Data provided:
+++

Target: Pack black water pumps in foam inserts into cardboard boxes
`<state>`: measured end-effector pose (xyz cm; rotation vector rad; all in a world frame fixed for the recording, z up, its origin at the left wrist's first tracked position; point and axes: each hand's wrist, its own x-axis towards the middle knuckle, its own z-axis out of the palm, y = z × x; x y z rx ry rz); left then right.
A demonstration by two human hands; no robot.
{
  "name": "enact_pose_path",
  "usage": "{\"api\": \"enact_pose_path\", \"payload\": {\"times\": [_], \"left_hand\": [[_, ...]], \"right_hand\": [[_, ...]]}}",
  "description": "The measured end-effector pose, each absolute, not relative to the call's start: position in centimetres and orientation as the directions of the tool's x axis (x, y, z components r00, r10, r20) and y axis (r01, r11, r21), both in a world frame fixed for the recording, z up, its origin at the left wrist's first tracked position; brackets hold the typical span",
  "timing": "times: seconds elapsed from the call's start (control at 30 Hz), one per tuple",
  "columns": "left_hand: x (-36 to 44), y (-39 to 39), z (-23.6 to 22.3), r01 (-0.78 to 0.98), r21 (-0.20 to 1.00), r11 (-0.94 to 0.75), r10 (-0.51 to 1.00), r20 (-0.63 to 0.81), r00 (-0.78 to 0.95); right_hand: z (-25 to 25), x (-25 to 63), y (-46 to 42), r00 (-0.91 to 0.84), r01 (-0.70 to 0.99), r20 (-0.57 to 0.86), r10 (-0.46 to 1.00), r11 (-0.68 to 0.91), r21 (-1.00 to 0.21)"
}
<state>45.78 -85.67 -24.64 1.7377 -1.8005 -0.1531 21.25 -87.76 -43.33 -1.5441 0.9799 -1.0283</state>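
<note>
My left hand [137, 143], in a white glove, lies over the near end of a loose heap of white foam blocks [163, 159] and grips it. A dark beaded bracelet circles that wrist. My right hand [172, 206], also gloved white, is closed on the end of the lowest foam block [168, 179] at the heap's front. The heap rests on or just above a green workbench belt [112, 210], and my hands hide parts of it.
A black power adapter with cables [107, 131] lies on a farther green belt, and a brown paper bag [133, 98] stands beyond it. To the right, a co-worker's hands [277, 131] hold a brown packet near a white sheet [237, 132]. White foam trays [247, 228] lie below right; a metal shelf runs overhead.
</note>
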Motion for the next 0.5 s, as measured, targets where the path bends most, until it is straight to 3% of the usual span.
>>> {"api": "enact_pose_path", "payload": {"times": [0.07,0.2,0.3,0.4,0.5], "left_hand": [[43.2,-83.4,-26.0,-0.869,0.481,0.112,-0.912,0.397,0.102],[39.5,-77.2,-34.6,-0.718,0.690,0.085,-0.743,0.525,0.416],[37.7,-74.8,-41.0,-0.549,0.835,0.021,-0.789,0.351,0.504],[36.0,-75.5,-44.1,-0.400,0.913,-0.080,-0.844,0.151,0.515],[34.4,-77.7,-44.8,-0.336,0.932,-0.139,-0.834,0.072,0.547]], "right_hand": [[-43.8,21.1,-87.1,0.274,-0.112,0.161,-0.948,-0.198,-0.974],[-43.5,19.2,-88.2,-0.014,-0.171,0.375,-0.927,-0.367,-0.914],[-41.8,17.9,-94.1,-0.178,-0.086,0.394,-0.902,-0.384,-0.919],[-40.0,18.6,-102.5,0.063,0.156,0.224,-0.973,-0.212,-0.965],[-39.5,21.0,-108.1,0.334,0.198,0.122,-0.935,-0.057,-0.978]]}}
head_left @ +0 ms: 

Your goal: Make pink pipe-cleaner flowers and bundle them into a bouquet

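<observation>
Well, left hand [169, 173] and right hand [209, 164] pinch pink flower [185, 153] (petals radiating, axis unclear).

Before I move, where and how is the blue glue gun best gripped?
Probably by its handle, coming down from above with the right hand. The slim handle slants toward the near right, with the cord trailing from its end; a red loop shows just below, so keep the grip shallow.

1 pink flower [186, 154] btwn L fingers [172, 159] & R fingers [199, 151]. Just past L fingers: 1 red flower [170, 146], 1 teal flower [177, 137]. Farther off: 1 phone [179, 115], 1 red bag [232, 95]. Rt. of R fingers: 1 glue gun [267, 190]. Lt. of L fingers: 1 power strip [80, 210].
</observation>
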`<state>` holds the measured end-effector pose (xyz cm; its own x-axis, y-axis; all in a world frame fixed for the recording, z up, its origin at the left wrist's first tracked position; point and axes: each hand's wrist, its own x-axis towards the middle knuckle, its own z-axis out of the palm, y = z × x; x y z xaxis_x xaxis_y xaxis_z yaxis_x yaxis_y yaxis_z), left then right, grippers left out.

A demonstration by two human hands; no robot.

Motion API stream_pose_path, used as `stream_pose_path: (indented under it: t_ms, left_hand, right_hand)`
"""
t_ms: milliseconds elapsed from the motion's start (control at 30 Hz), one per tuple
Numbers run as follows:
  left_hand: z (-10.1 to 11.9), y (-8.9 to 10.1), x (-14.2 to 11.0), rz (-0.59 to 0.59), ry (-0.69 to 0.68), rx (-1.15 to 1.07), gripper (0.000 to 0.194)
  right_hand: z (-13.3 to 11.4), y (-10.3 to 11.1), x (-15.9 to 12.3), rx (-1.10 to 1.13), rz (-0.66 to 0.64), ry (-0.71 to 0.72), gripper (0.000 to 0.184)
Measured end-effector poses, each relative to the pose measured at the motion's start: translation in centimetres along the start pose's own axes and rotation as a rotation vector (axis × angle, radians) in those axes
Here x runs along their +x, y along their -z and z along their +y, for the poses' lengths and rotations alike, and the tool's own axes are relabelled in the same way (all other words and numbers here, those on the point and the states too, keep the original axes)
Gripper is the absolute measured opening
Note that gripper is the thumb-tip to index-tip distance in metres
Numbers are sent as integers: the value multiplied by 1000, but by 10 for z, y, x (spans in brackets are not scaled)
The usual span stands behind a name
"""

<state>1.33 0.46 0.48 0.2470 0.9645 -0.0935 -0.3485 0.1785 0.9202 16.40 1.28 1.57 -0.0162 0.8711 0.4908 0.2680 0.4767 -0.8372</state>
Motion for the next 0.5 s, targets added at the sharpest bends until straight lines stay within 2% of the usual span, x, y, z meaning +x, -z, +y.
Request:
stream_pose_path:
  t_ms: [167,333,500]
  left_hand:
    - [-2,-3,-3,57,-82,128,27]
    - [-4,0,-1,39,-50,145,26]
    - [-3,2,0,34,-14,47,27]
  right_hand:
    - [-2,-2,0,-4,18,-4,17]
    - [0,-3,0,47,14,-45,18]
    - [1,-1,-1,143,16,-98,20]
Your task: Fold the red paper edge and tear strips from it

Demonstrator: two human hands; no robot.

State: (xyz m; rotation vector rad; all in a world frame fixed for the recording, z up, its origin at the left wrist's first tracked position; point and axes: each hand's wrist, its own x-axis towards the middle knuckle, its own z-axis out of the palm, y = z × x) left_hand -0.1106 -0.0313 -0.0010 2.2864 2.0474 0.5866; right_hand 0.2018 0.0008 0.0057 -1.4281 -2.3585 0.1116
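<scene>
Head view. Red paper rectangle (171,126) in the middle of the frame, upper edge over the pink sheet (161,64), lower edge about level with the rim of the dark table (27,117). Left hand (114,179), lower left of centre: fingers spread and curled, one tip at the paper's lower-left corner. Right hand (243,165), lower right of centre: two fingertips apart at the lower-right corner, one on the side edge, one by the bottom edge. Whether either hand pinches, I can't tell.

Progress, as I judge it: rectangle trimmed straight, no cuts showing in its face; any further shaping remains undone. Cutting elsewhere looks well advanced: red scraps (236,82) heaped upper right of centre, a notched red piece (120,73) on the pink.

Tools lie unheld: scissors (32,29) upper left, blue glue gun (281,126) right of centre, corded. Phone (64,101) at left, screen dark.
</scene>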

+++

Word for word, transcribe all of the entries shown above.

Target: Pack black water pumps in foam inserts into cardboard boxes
`<state>`: measured end-effector pose (xyz cm; rotation vector rad; all in a world frame fixed for the recording, z up, its origin at the left wrist's first tracked position; point and axes: each hand's wrist, its own x-axis towards the middle knuckle, its own z-axis out of the palm, y = z × x; x y z rx ry rz); left then right.
A demonstration by two human hands; no robot.
{
  "name": "enact_pose_path",
  "usage": "{\"api\": \"enact_pose_path\", \"payload\": {\"times\": [_], \"left_hand\": [[_, ...]], \"right_hand\": [[_, ...]]}}",
  "description": "The measured end-effector pose, each absolute, not relative to the call's start: position in centimetres and orientation as the directions of the tool's x axis (x, y, z components r00, r10, r20) and y axis (r01, r11, r21), both in a world frame fixed for the recording, z up, its origin at the left wrist's first tracked position; brackets hold the typical span",
  "timing": "times: seconds elapsed from the call's start (control at 30 Hz), one per tuple",
  "columns": "left_hand: x (-36 to 44), y (-39 to 39), z (-23.6 to 22.3), r01 (-0.78 to 0.98), r21 (-0.20 to 1.00), r11 (-0.94 to 0.75), r10 (-0.51 to 1.00), r20 (-0.63 to 0.81), r00 (-0.78 to 0.95); right_hand: z (-25 to 25), x (-25 to 63), y (-46 to 42), r00 (-0.91 to 0.84), r01 (-0.70 to 0.99), r20 (-0.57 to 0.86), r10 (-0.46 to 1.00), r11 (-0.68 to 0.91), r21 (-1.00 to 0.21)"
}
<state>45.78 -85.67 -24.64 1.7377 -1.8005 -0.1531 21.25 -87.76 -43.33 -1.5441 0.9799 -1.0283</state>
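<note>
My left hand [137, 143], in a white glove, lies over the near end of a loose heap of white foam blocks [163, 159] and grips it. A dark beaded bracelet circles that wrist. My right hand [172, 206], also gloved white, is closed on the end of the lowest foam block [168, 179] at the heap's front. The heap rests on or just above a green workbench belt [112, 210], and my hands hide parts of it.
A black power adapter with cables [107, 131] lies on a farther green belt, and a brown paper bag [133, 98] stands beyond it. To the right, a co-worker's hands [277, 131] hold a brown packet near a white sheet [237, 132]. White foam trays [247, 228] lie below right; a metal shelf runs overhead.
</note>
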Motion for the next 0.5 s, as measured, targets where the path bends most, until it is straight to 3% of the usual span.
>>> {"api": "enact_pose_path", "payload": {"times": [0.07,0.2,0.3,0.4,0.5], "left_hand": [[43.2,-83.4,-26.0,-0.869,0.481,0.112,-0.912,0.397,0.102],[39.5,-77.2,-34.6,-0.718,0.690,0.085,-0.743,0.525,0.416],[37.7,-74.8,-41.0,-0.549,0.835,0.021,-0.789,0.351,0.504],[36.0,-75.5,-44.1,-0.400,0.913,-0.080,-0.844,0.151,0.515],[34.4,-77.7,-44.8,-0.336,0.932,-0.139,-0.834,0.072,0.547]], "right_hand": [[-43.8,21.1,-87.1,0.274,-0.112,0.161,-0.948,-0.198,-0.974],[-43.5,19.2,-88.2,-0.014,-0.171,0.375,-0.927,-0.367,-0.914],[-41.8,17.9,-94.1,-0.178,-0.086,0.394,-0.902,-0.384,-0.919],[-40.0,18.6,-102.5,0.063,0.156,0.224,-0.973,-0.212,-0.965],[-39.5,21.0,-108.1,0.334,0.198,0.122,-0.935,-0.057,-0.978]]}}
head_left @ +0 ms: 

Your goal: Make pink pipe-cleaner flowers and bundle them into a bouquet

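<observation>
Well, left hand [169, 173] and right hand [209, 164] pinch pink flower [185, 153] (petals radiating, axis unclear).

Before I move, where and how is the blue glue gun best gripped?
Probably by its handle, coming down from above with the right hand. The slim handle slants toward the near right, with the cord trailing from its end; a red loop shows just below, so keep the grip shallow.

1 pink flower [186, 154] btwn L fingers [172, 159] & R fingers [199, 151]. Just past L fingers: 1 red flower [170, 146], 1 teal flower [177, 137]. Farther off: 1 phone [179, 115], 1 red bag [232, 95]. Rt. of R fingers: 1 glue gun [267, 190]. Lt. of L fingers: 1 power strip [80, 210].
</observation>
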`<state>` holds the measured end-effector pose (xyz cm; its own x-axis, y-axis; all in a world frame fixed for the recording, z up, its origin at the left wrist's first tracked position; point and axes: each hand's wrist, its own x-axis towards the middle knuckle, its own z-axis out of the palm, y = z × x; x y z xaxis_x xaxis_y xaxis_z yaxis_x yaxis_y yaxis_z), left then right, grippers left out.

A demonstration by two human hands; no robot.

Motion API stream_pose_path, used as `stream_pose_path: (indented under it: t_ms, left_hand, right_hand)`
"""
t_ms: milliseconds elapsed from the motion's start (control at 30 Hz), one per tuple
Numbers run as follows:
  left_hand: z (-10.1 to 11.9), y (-8.9 to 10.1), x (-14.2 to 11.0), rz (-0.59 to 0.59), ry (-0.69 to 0.68), rx (-1.15 to 1.07), gripper (0.000 to 0.194)
  right_hand: z (-13.3 to 11.4), y (-10.3 to 11.1), x (-15.9 to 12.3), rx (-1.10 to 1.13), rz (-0.66 to 0.64), ry (-0.71 to 0.72), gripper (0.000 to 0.184)
Measured end-effector poses, each relative to the pose measured at the motion's start: translation in centimetres along the start pose's own axes and rotation as a rotation vector (axis × angle, radians) in those axes
Here x runs along their +x, y along their -z and z along their +y, for the poses' lengths and rotations alike, and the tool's own axes are relabelled in the same way (all other words and numbers here, those on the point and the states too, keep the original axes)
Gripper is the absolute measured opening
Note that gripper is the thumb-tip to index-tip distance in metres
Numbers are sent as integers: the value multiplied by 1000, but by 10 for z, y, x (spans in brackets are not scaled)
The usual span stands behind a name
"""

<state>1.33 0.46 0.48 0.2470 0.9645 -0.0935 -0.3485 0.1785 0.9202 16.40 1.28 1.57 -0.0162 0.8711 0.4908 0.2680 0.4767 -0.8372</state>
Motion for the next 0.5 s, targets added at the sharpest bends until straight lines stay within 2% of the usual span, x, y, z meaning +x, -z, +y.
Request:
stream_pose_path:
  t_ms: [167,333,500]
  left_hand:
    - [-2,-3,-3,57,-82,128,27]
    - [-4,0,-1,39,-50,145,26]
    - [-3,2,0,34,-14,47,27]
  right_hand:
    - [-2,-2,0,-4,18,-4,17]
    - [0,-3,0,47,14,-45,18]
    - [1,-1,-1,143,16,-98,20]
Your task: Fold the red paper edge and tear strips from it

Demonstrator: two human hands; no robot.

State: (xyz m; rotation vector rad; all in a world frame fixed for the recording, z up, its origin at the left wrist's first tracked position; point and axes: each hand's wrist, its own x-axis towards the middle knuckle, its own z-axis out of the palm, y = z × x) left_hand -0.1106 -0.0313 -0.0010 2.2864 2.0474 0.5866; right_hand 0.2018 0.0008 0.0057 -1.4281 -2.3585 0.1116
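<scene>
Head view. Red paper rectangle (171,126) in the middle of the frame, upper edge over the pink sheet (161,64), lower edge about level with the rim of the dark table (27,117). Left hand (114,179), lower left of centre: fingers spread and curled, one tip at the paper's lower-left corner. Right hand (243,165), lower right of centre: two fingertips apart at the lower-right corner, one on the side edge, one by the bottom edge. Whether either hand pinches, I can't tell.

Progress, as I judge it: rectangle trimmed straight, no cuts showing in its face; any further shaping remains undone. Cutting elsewhere looks well advanced: red scraps (236,82) heaped upper right of centre, a notched red piece (120,73) on the pink.

Tools lie unheld: scissors (32,29) upper left, blue glue gun (281,126) right of centre, corded. Phone (64,101) at left, screen dark.
</scene>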

Nothing further is needed for this answer.